Effect of active-layer composition and structure on device performance of coplanar top-gate amorphous oxide thin-film transistors

Abstract

The thin-film transistors (TFTs) with amorphous aluminum-indium-zinc-oxide (a-AIZO) active layer were prepared by dip coating method. The dependence of properties of TFTs on the active-layer composition and structure was investigated. The results indicate that Al atoms acted as a carrier suppressor in IZO films. Meanwhile, it was found that the on/off current ratio (Ion/off) of TFT was improved by embedding a high-resistivity AIZO layer between the low-resistivity AIZO layer and gate insulator. The improvement in Ion/off was attributed to the decrease in off-state current of double-active-layer TFT due to an increase in the active-layer resistance and the contact resistance between active layer and source/drain electrode. Moreover, on-state current and threshold voltage (Vth) can be mainly controlled through thickness and Al content of the low-resistivity AIZO layer.
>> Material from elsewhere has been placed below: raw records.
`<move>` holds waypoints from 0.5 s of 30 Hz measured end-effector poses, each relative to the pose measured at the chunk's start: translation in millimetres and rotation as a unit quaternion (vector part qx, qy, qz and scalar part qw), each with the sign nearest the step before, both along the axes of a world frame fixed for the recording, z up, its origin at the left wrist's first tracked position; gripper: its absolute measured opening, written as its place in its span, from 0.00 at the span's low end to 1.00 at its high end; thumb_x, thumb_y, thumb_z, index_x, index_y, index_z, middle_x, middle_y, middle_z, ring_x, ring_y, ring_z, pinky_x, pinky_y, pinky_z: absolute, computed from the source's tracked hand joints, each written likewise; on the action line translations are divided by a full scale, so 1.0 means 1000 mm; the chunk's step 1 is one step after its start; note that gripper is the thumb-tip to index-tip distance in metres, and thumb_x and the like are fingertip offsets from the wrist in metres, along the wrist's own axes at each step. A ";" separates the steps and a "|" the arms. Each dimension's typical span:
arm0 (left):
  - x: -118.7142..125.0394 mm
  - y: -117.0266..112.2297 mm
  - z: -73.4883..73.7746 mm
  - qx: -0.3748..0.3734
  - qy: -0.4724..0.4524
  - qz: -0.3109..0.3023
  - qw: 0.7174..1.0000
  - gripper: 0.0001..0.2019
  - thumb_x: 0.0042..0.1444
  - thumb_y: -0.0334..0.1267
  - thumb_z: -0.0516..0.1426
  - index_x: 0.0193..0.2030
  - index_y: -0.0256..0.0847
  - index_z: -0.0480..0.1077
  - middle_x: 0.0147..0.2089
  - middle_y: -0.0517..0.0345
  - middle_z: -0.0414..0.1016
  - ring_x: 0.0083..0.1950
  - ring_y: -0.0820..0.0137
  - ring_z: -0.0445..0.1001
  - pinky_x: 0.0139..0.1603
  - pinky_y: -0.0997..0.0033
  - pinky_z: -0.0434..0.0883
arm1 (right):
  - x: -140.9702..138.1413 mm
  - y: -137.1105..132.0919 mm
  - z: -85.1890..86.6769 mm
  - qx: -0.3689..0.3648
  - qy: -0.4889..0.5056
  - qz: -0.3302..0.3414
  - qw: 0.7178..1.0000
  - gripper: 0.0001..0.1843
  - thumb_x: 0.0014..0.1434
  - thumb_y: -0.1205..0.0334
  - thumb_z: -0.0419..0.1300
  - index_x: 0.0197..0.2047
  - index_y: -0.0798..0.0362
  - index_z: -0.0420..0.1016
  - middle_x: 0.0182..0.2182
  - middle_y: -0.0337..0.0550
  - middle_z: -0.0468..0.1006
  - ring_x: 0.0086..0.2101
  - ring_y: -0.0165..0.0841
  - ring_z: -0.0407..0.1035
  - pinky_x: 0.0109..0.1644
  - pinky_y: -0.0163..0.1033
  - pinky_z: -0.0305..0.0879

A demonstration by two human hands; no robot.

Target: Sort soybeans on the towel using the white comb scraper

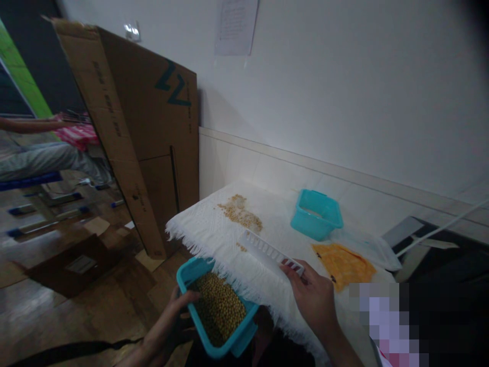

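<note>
Head: left hand holds tub beneath cloth edge.

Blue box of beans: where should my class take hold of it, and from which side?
Probably by the left rim of the box, coming from the left, thumb over the edge, as the left hand does. That rim is exposed, while the cloth's fringe overlaps the opposite one. The many beans inside suggest steadying the wall too.

A makeshift workroom, I reckoned!
A tall carton stood beside a cloth-covered table, a printed sheet on the wall.
</note>
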State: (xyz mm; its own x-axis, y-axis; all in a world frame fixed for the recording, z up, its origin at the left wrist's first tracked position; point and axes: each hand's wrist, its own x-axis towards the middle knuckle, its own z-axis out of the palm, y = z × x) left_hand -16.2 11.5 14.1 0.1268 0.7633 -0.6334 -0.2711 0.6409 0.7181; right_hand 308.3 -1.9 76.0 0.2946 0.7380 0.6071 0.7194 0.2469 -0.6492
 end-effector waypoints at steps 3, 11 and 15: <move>0.001 -0.001 0.001 0.011 0.004 0.011 1.000 0.44 0.51 0.58 0.75 0.72 0.53 0.66 0.48 0.52 0.86 0.50 0.43 0.89 0.49 0.46 0.85 | -0.002 -0.003 0.002 0.010 -0.009 -0.010 1.000 0.38 0.76 0.25 0.61 0.37 0.52 0.93 0.23 0.45 0.88 0.20 0.36 0.82 0.24 0.32 0.75; 0.001 -0.002 0.003 0.012 -0.001 -0.001 1.000 0.42 0.53 0.57 0.73 0.71 0.52 0.66 0.47 0.52 0.86 0.52 0.43 0.90 0.47 0.50 0.84 | -0.003 -0.016 0.003 0.057 -0.060 -0.012 0.996 0.38 0.78 0.27 0.60 0.36 0.51 0.93 0.26 0.47 0.90 0.22 0.38 0.86 0.25 0.30 0.77; 0.000 -0.001 0.002 0.014 -0.004 -0.009 1.000 0.45 0.53 0.58 0.73 0.74 0.52 0.63 0.48 0.52 0.86 0.52 0.44 0.90 0.50 0.48 0.85 | -0.006 -0.018 0.007 0.071 -0.088 0.006 0.994 0.36 0.81 0.31 0.59 0.37 0.50 0.92 0.26 0.45 0.91 0.22 0.37 0.87 0.27 0.28 0.79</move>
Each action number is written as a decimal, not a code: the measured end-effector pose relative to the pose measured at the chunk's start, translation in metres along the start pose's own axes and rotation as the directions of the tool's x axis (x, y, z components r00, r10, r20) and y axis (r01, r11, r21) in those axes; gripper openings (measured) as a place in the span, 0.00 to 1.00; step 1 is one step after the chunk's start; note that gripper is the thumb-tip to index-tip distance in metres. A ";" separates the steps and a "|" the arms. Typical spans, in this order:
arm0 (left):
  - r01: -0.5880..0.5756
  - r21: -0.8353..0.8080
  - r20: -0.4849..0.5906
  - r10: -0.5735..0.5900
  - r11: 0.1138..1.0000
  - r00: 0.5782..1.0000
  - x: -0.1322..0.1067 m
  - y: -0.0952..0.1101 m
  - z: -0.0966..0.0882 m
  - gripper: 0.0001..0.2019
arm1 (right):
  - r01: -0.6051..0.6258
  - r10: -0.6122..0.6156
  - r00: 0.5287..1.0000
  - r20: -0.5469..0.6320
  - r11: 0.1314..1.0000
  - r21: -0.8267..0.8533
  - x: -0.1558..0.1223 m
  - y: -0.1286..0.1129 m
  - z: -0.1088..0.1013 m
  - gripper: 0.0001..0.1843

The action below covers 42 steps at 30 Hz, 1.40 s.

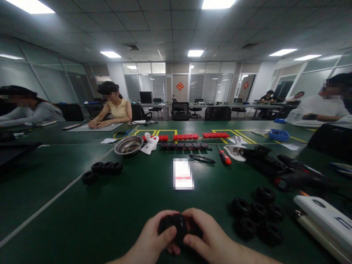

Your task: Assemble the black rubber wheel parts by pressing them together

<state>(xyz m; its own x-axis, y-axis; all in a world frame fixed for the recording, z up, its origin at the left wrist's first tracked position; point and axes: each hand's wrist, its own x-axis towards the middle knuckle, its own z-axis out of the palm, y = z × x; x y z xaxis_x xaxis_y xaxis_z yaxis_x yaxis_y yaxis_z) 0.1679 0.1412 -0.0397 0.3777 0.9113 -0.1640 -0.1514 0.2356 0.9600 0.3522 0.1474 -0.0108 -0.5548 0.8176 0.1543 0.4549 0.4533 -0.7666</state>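
Close to the near edge of the table, my left hand [158, 234] and my right hand [206, 233] are closed together around a rounded black wheel [179, 227]. It resembles the loose black wheels lying around. My fingers cover much of it, and a further dark part shows under my right fingers. To the right lies a cluster of several black wheels [257, 211]. On the left, several more black wheels [107, 167] rest in a short row, with one set apart. A lit white screen [183, 174], blurred over, lies just beyond my hands.
Farther back are a metal bowl [128, 145] of small parts, red trays [186, 136], a black strip of parts [184, 146], eyeglasses [202, 158] and a screwdriver [224, 155]. At right are a power drill [299, 174], a white device [324, 216] and a blue bin [278, 135]. Other people sit around.
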 end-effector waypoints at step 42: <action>-0.043 0.022 0.059 0.042 0.999 0.997 -0.005 0.003 0.003 0.24 | 0.104 -0.103 0.994 -0.045 0.994 0.018 -0.004 -0.002 -0.001 0.21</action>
<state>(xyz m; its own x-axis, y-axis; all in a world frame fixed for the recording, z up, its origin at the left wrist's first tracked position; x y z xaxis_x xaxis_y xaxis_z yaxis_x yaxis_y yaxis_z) 0.1686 0.1362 -0.0351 0.4243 0.8988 -0.1102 -0.1472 0.1886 0.9710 0.3540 0.1431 -0.0092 -0.5671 0.7814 0.2605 0.3822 0.5298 -0.7572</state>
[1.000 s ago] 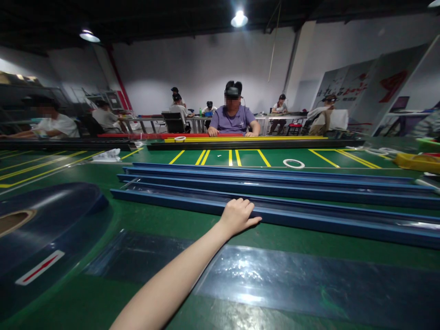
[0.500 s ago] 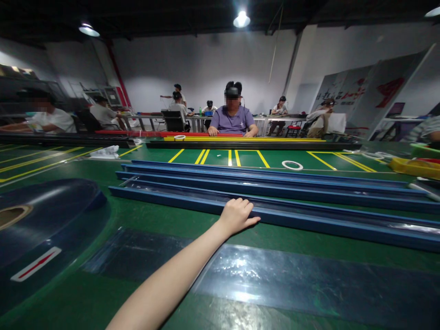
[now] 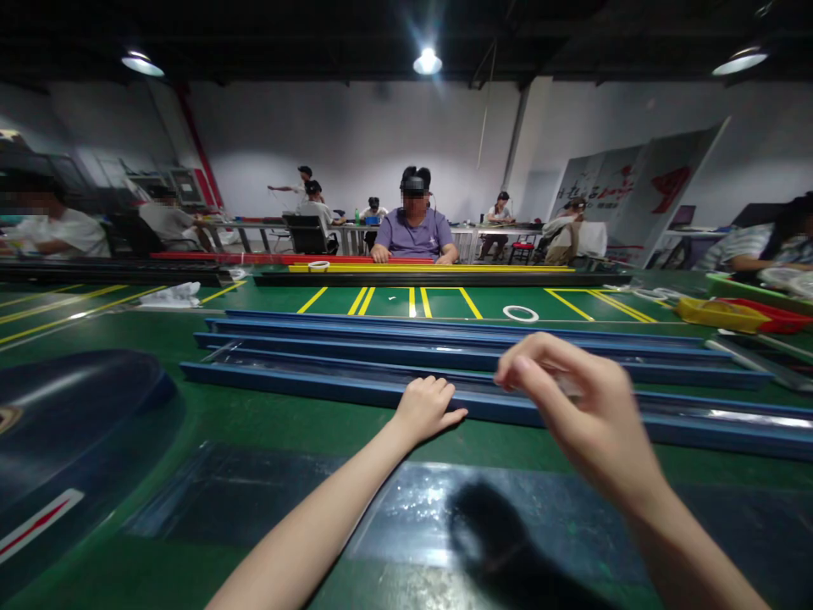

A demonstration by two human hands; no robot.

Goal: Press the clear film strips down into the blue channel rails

In addition, the saturation mobility (μsat) of TFTs was improved with reducing the size of channel width or/and length, which was attributed to the decrease in trap states in the semiconductor and at the semiconductor/gate-insulator interface with the smaller channel width or/and shorter channel length. Thus, we can demonstrate excellent TFTs via the design of active-layer composition and structure by utilizing a low cost solution-processed method. The resulting TFT, operating in enhancement mode, has a high μsat of 14.16 cm2 V−1 s−1, a small SS of 0.40 V/decade, a close-to-zero Vth of 0.50 V, and Ion/off of more than 105.